As a proof of principle, we compare five diseases including two autoinflammatory diseases (Crohn’s disease and ulcerative colitis) and three autoimmune diseases (including MS, rheumatoid arthritis and systemic lupus erythematosus) (Figure 3). Selecting these diseases for comparisons can be easily done in a user request interface, together with the choice for the prioritization mode and other options (Figure 3A). Available diseases are organized by the prioritization mode, and in addition to one-by-one selection, selecting all (and deselecting all) is also supported. The comparison results are summarised in a tabular display (Figure 3B), where target genes are ranked by MRS, annotated by tractable and druggable information, and labelled with disease-specific ranks (also color-coded in background). This summary provides a useful means to identify shared target genes, such as IL2 and the receptor IL2RA (35) that are highly rated across diseases, and also to identify genes that are highly rated in a particular disease, for example, IL7R in MS (36).

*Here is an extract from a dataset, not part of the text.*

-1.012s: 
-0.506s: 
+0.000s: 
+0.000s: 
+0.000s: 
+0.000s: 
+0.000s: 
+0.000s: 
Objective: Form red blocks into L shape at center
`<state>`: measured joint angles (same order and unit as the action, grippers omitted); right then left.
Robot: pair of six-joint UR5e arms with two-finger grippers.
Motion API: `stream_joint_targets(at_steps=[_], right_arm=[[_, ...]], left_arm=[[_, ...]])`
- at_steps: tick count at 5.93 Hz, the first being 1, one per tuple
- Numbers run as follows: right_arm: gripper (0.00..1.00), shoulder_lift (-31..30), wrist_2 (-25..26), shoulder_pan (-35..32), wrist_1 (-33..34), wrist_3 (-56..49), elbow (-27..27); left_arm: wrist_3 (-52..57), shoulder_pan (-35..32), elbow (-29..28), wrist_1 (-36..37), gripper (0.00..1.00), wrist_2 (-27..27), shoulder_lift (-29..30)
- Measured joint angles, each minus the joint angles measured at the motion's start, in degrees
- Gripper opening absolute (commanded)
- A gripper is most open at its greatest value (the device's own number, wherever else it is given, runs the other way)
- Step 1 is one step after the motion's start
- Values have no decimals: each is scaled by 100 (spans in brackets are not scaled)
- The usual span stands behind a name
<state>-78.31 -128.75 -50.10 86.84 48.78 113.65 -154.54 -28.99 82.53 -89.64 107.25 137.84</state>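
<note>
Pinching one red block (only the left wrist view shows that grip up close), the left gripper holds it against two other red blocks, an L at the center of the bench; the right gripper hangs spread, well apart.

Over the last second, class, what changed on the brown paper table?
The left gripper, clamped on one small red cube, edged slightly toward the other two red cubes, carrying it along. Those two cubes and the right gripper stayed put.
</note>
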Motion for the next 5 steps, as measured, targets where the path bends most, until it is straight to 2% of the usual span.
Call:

Based on shared target genes, the user can explore repurposing opportunity via a heatmap-like illustration and links to gene-centric pages (either generic or specific to the disease). Disease-specific targeting potential can also be explored, particularly considering the tractable and druggable information summarized in the table and detailed in the links.

Figure 3.

Enabling target gene comparisons involving two or more diseases with the ‘Pi COMPARE’. (A) A user request interface allows the selections of immune diseases, target genes, prioritization modes and priority metrics for comparisons. (B) The result page provides a summary of target genes in selected diseases, ranked by multi-disease rating score. In addition to the switches, for example, between priority metrics, the users can also explore disease-specific pages, and gene-centric pages (either generic or specific to the disease).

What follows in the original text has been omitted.